I didn’t want to go inside. There was a purity in the thing they’d become together that I didn’t want to disturb.

‘I’m staying here, for a minute,’ I said, standing beside the bike. ‘You can go ahead. I’ll be there in a minute.’

‘Always together,’ Karla said, sitting on the bike again, and lighting a joint.

Didier joined us, a calming hand against his breathless chest.

‘What happened?’ Karla asked.

Didier held a hand out to stop her, regaining his breath.

‘Is . . . is . . . is my place still reserved, inside?’ Didier gasped.

‘Front and centre,’ I said. ‘What happened, with Oleg and Karlesha?’

‘Oleg ran inside,’ Didier replied, his heart slowing to medicated levels again, ‘and he just picked her up, like a sack of onions, and walked out with her into the night.’

‘You didn’t follow them?’ Karla asked, laughing.

‘Of course,’ Didier said. ‘Didier is a detective of the Lost Love Bureau, after all.’

‘Where did they go?’ I asked.

‘He disappeared,’ Didier hissed, ‘in Randall’s limousine. He is exasperating, that Randall.’

‘In the nicest possible ways,’ Karla said.

‘Are you not going inside?’ Didier asked, looking at the crowd laughing in the new café.

‘We’re gonna sit here for a while,’ Karla said. ‘Go ahead, Didier. Class the joint up.’

‘Then it is Didier who must raise the flag for love and faith,’ he said, draping his scarf over his shoulder. ‘We live in the age of opening your mouth as wide as you can. Watch me, as I scream and shout for us.’
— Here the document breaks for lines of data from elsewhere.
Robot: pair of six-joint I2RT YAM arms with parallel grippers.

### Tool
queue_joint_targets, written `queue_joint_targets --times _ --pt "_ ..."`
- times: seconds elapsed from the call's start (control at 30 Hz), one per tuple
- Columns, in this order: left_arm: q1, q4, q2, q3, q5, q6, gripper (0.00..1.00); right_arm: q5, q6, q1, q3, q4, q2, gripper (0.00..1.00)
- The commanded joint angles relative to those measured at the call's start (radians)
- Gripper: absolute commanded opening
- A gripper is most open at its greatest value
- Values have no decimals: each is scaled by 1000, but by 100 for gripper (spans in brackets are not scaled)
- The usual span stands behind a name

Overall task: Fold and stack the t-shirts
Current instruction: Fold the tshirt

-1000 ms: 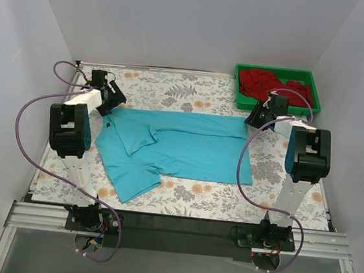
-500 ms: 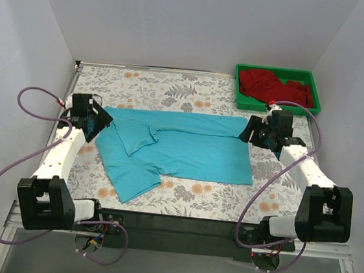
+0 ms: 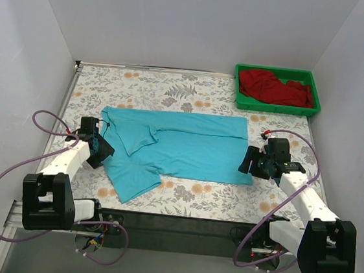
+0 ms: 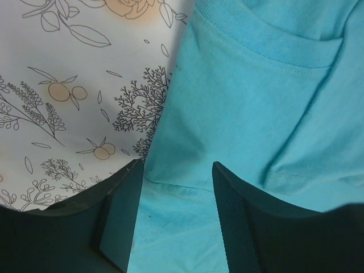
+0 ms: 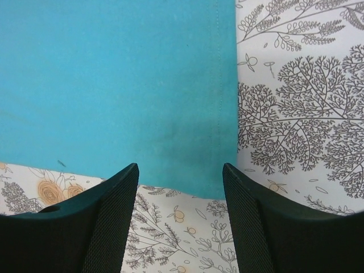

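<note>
From above, the turquoise t-shirt [image 3: 181, 143] lies spread on the flower-patterned table [image 3: 174, 90], collar to the left and one sleeve angled toward the near edge. The dark red t-shirt [image 3: 275, 87] sits bunched in the green tray [image 3: 276, 108] at the far right corner. The left gripper [image 3: 100, 154] is low at the turquoise shirt's left edge. The right gripper [image 3: 249, 162] is low at its near right corner.

In the left wrist view, the two black fingers [image 4: 122, 222] stand apart with a clear gap. The left one is at the cloth's edge, where blue meets printed tabletop, and the other is over the cloth. A stitched hem runs across between them, and the cloth there lies flat (nothing is pinched).

In the right wrist view, this gripper's jaws are also spread. The shirt's corner and its side seam [image 5: 219, 85] show in the gap between the fingers [image 5: 111, 222]. Bare floral table shows to the right and below, and the cloth looks flat and ungripped.
</note>
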Motion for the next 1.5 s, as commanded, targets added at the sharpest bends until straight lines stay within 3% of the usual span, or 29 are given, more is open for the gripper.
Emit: queue_joint_targets --times 0.0,0.33,0.7,1.03,1.17,1.3,1.47 --pt "1 28 18 -17 7 9 49 19 11 1 -6 -27 -4 57" --pt "-12 -1 55 -34 7 7 41 84 28 1 15 -115 59 56" --pt "-43 -20 77 -25 -4 -8 0 65 60 1 -11 -122 125 49" --pt "-43 -52 61 -1 -13 -27 0 134 86 0 -26 -165 101 40" --pt "-42 -58 60 10 -24 -28 0 134 91 1 -20 -165 108 31" --pt "-43 -89 60 36 -18 -33 0 134 92 1 -5 -170 111 2" --pt "-40 -125 66 105 -30 -33 0 187 49 -2 75 -220 107 1"
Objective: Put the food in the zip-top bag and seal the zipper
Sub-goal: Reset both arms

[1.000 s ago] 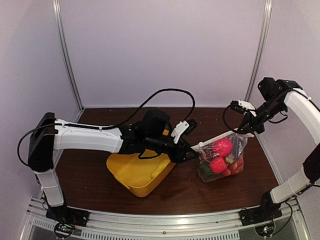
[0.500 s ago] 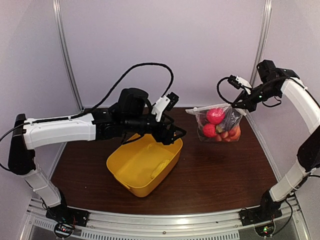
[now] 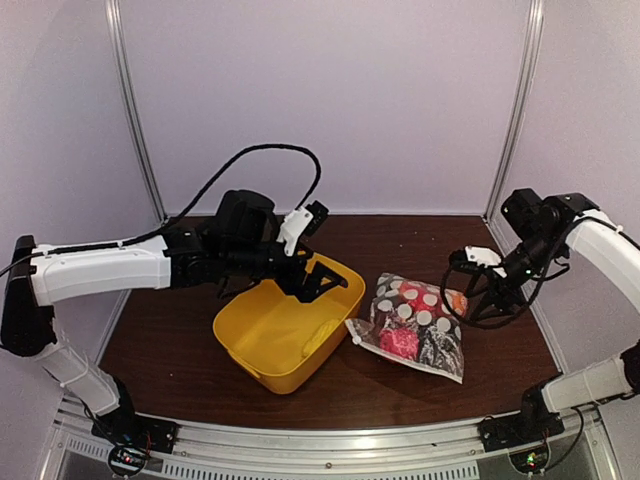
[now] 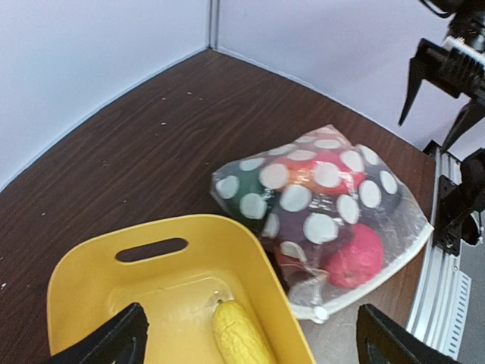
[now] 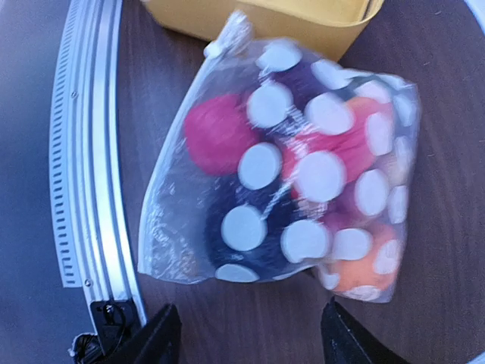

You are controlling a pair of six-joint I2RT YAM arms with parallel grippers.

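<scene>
Left end effector and right end effector spread; 1 zip-top bag, 1 tub.

Robot lab cell: plain white panel walls, metal posts, slotted aluminium rail, wooden table.

The zip-top bag lies flat on the table, just right of the tub, with the food inside it. One more piece sits in the tub. The left gripper hangs over the tub's far rim, and the right gripper hangs at the bag's right.
</scene>
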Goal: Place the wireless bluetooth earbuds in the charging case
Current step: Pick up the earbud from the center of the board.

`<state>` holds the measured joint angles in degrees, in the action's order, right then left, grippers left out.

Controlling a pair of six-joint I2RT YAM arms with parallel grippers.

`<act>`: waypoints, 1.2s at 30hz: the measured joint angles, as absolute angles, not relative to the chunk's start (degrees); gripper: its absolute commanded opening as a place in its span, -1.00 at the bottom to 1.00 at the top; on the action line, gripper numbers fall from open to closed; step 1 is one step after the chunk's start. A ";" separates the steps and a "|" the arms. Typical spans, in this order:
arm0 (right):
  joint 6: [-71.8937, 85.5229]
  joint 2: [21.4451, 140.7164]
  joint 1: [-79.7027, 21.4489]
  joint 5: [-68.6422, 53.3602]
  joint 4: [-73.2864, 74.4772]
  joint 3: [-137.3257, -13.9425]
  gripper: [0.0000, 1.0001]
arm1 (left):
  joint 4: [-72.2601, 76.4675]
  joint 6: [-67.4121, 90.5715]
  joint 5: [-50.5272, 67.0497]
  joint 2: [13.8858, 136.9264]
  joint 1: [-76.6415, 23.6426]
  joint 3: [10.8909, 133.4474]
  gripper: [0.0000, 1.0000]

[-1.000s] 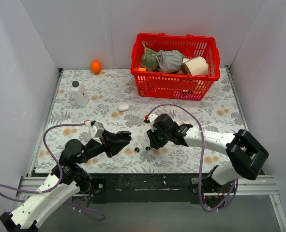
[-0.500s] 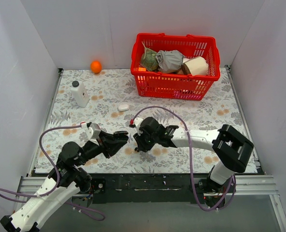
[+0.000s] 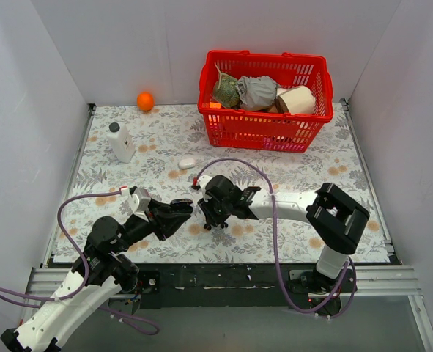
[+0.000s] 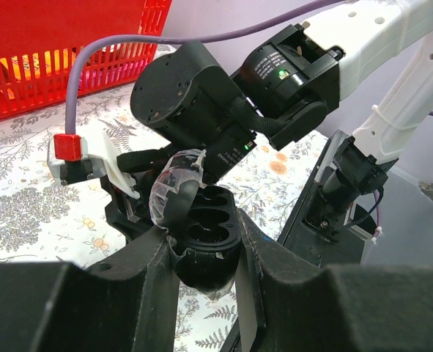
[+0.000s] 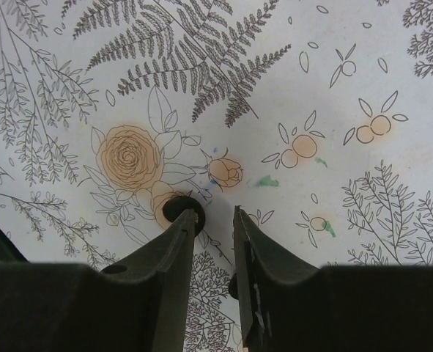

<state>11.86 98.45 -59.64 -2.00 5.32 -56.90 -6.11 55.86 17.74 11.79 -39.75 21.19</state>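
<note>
My left gripper (image 4: 204,246) is shut on the black charging case (image 4: 210,220). The case's lid (image 4: 174,189) stands open and its hollows face up; I see nothing in them. In the top view the left gripper (image 3: 176,213) is just left of my right gripper (image 3: 207,218). The right gripper (image 5: 215,214) points down at the flowered cloth, jaws a little apart with nothing between them. One tiny black earbud (image 5: 176,207) lies on the cloth at the tip of its left finger. A second earbud (image 5: 232,286) peeks out from behind its right finger.
A red basket (image 3: 264,128) with wrapped items stands at the back right. An orange (image 3: 145,100) lies at the back left, a white bottle (image 3: 120,141) at the left, and a small white pebble-shaped case (image 3: 187,163) lies mid-table. White walls close in three sides.
My right arm has swung left across the cloth to a spot beside the left gripper, its jaws narrowing slightly. The left gripper has edged back a little, still holding the case.
</note>
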 measured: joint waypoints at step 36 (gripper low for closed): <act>11.84 101.60 -61.93 0.10 5.93 -58.65 -0.25 | -6.48 55.72 17.78 11.79 -39.75 21.19 -1.00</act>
<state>11.84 101.60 -61.93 0.10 5.93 -58.65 -6.48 55.72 17.78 11.79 -39.75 21.19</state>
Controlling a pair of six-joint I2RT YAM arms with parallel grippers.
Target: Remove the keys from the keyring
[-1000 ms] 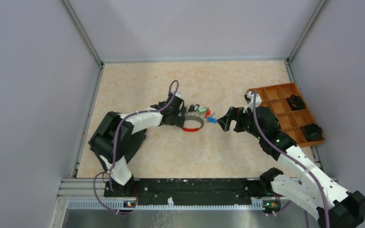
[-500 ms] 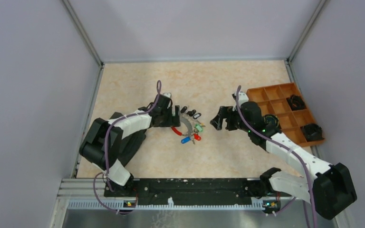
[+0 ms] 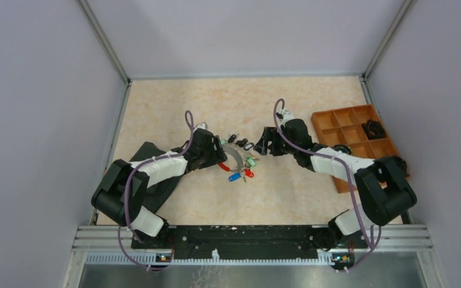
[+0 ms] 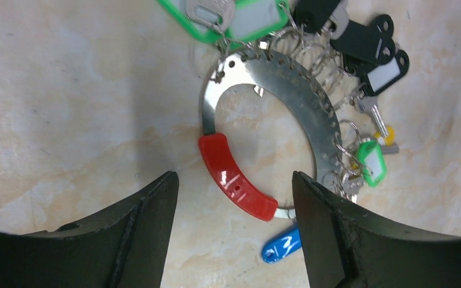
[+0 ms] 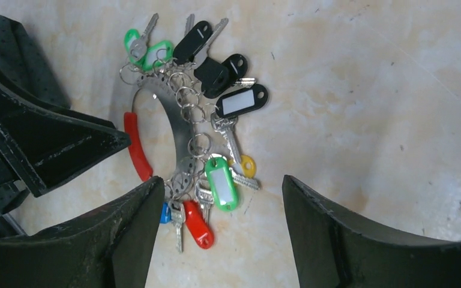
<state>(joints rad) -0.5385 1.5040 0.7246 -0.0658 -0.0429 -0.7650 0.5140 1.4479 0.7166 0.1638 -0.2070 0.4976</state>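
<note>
The keyring (image 3: 238, 158), a flat grey metal ring with a red sleeve (image 4: 235, 184), lies on the table between the arms. Several keys with green (image 5: 221, 183), red (image 5: 200, 225), blue (image 4: 282, 245) and black (image 5: 218, 72) heads hang from small rings along its outer arc. My left gripper (image 3: 217, 158) is open and empty just left of the ring; in the left wrist view (image 4: 234, 177) its jaws stand either side of the red sleeve. My right gripper (image 3: 260, 144) is open and empty just right of the keys, above them in the right wrist view (image 5: 222, 180).
An orange compartment tray (image 3: 343, 127) sits at the right with black coiled objects (image 3: 374, 128) in it. A dark cloth (image 3: 147, 153) lies under the left arm. Enclosure walls stand on three sides.
A second ago both grippers gripped the keyring and a key. Both have let go; the ring lies on the table, turned, and both arms have shifted left.
</note>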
He straightened his jacket, crossed the footpath and embraced his way inside. He sat beside a young businessman, stumbling into the handsome victim as he sat. The businessman liked it, and began talking brightly.

We sat down and we watched the bustling, successful opening for a while in silence, and then Karla leaned against me.